Un ejemplo de clinimetría, dijo, es el desarrollo de una entrevista diagnóstica especializada con fines de investigación y en el caso de taxonomía,  su trabajo se enfoca en incluir en la OMS nuevos padecimientos para América Latina como el déficit de atención sin hiperactividad o el cutting, esto es, cuando los adolescentes se cortan o lastiman la piel como una forma de infringirse.

Otros proyectos que actualmente desarrolla es la identificación (mediante resonancia magnética nuclear) las áreas del cerebro o circuitos integrados involucrados en el déficit de atención y depresión en niños. “La psiquiatría sigue avanzado y sabemos que en el déficit de atención los circuitos catecolaminérgicos están involucrados en la aparición de síntomas; y que en la depresión, al igual que los adultos, intervienen la vías serotoninérgicas”.

También trabaja en conjunto con el Hospital Psiquiátrico Infantil y el Instituto de Biomédicas de la UNAM para identificar problemas de concentración, planeación y organización en niños con déficit de  atención. 

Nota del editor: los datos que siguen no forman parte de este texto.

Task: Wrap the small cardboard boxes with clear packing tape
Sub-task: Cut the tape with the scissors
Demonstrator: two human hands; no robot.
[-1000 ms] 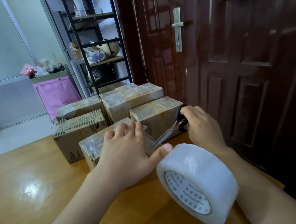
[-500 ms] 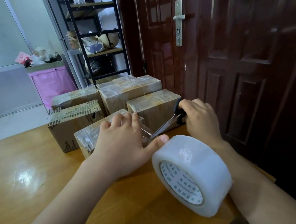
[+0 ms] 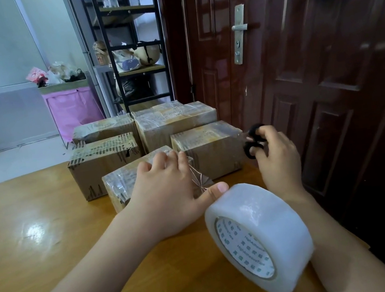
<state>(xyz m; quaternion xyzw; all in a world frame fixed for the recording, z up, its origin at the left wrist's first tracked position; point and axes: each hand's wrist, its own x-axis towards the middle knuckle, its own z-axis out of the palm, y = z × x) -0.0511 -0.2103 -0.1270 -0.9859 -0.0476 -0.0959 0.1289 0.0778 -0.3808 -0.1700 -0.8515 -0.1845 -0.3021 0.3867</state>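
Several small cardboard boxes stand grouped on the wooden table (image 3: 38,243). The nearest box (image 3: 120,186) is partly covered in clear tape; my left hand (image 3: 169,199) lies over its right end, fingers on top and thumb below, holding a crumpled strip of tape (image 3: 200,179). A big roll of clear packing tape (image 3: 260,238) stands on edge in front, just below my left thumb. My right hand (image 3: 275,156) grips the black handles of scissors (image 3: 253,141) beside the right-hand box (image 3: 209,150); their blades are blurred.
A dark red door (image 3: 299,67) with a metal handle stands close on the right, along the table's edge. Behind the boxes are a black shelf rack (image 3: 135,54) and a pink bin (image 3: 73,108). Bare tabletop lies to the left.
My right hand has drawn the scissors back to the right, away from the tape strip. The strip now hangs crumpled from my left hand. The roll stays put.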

“Las evaluaciones para estos casos se hacen en escritorio, lo cual no está dentro del ambiente natural de los niños inquietos, entonces  estamos adaptando una práctica dentro de una cancha de fútbol y en donde les ponemos un GPS y les pedimos que recojan las pelotas, y así estudiamos sus movimientos de trayectorias y demás conductas”, detalló el investigador.

Por último, la titular del Instituto de Psiquiatría señaló que si se da una orientación, si los investigadores documentan las variaciones y si se hacen seguimientos de los pacientes con enfermedades mentales, se puede llegar a una prevención de dichos padecimientos que por lo general, comienzan a manifestarse con ansiedad y depresión.

“Sí tenemos un incremento importante de los problemas emocionales en adolescentes y niños, eso lo vemos en otros indicadores como los intentos suicidas, suicidios consumados o el ser testigos de violencia o agresión. Por eso es importante prevenirlos en etapas tempranas”, concluyó.